◆ Exercise directions ◆
Starting at the first line and ending at the last, output the data exactly.

◆ Supplied information ◆
▼▼▼
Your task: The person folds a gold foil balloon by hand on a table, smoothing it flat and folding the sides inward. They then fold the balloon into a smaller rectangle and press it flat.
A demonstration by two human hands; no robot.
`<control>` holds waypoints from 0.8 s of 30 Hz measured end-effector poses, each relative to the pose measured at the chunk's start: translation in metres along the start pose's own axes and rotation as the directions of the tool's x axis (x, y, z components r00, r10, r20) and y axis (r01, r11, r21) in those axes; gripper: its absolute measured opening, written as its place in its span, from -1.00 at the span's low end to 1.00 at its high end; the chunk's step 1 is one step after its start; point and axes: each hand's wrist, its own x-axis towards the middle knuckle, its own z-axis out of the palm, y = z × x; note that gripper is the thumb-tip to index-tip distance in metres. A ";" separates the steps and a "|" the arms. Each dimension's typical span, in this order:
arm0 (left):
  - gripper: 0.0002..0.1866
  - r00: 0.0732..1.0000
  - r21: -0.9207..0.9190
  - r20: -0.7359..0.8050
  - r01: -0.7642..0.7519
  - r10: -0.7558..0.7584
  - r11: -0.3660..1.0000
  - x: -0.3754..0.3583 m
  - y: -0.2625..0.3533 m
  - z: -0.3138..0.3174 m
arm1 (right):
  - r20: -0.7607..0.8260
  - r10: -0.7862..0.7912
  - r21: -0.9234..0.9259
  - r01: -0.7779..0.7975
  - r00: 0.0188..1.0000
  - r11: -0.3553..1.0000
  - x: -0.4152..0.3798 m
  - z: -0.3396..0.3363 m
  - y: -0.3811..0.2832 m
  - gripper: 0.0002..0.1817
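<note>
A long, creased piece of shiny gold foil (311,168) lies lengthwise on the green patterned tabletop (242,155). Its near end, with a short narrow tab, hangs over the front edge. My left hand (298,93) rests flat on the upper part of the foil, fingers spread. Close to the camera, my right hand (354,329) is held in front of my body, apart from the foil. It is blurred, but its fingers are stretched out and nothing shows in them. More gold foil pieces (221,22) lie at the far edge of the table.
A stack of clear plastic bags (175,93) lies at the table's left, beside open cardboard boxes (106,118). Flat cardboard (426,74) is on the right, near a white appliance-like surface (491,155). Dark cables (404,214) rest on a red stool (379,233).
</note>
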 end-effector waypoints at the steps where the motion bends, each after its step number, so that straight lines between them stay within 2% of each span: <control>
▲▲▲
◆ Final answer ◆
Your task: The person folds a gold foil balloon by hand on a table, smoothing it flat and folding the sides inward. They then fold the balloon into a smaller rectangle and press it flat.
A demonstration by two human hands; no robot.
`<control>` holds waypoints from 0.8 s of 30 Hz measured end-effector poses, each relative to the pose measured at the chunk's start: translation in metres along the start pose's own axes and rotation as the directions of the tool's x axis (x, y, z components r00, r10, r20) and y axis (r01, r11, r21) in those axes; gripper: its absolute measured opening, written as its place in its span, from -1.00 at the span's low end to 1.00 at its high end; the chunk's step 1 is one step after its start; point and axes: each hand's wrist, its own x-axis towards the middle knuckle, its own z-axis out of the palm, y = z × x; note that gripper is the thumb-tip to index-tip distance in metres. A ";" separates the steps and a "|" the arms. Each dimension's typical span, in this order:
arm0 (left):
  - gripper: 0.0002..0.1866
  - r00: 0.0732..1.0000
  - r21: -0.9207..0.9190
  - r20: -0.7359..0.8050
  - r01: -0.7642..0.7519
  - r10: -0.7558..0.7584
  - r11: -0.3660..1.0000
  - x: -0.3754..0.3583 m
  - y: -0.2625..0.3533 m
  - z: -0.3138..0.3174 m
arm1 (right):
  - r20: -0.7607..0.8260
  - r10: -0.7862..0.7912
  - r21: -0.9234..0.9259
  - r01: -0.7779..0.7975
  - r00: 0.0188..1.0000
  - r11: -0.3553..1.0000
  - x: -0.4152..0.3798 m
  - z: -0.3396..0.3363 m
  - y: -0.3811..0.2832 m
  - gripper: 0.0002..0.1817
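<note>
A long, creased piece of shiny gold foil (311,168) lies lengthwise on the green patterned tabletop (242,155). Its near end, with a short narrow tab, hangs over the front edge. My left hand (298,93) rests flat on the upper part of the foil, fingers spread. Close to the camera, my right hand (354,329) is held in front of my body, apart from the foil. It is blurred, but its fingers are stretched out and nothing shows in them. More gold foil pieces (221,22) lie at the far edge of the table.
A stack of clear plastic bags (175,93) lies at the table's left, beside open cardboard boxes (106,118). Flat cardboard (426,74) is on the right, near a white appliance-like surface (491,155). Dark cables (404,214) rest on a red stool (379,233).
</note>
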 end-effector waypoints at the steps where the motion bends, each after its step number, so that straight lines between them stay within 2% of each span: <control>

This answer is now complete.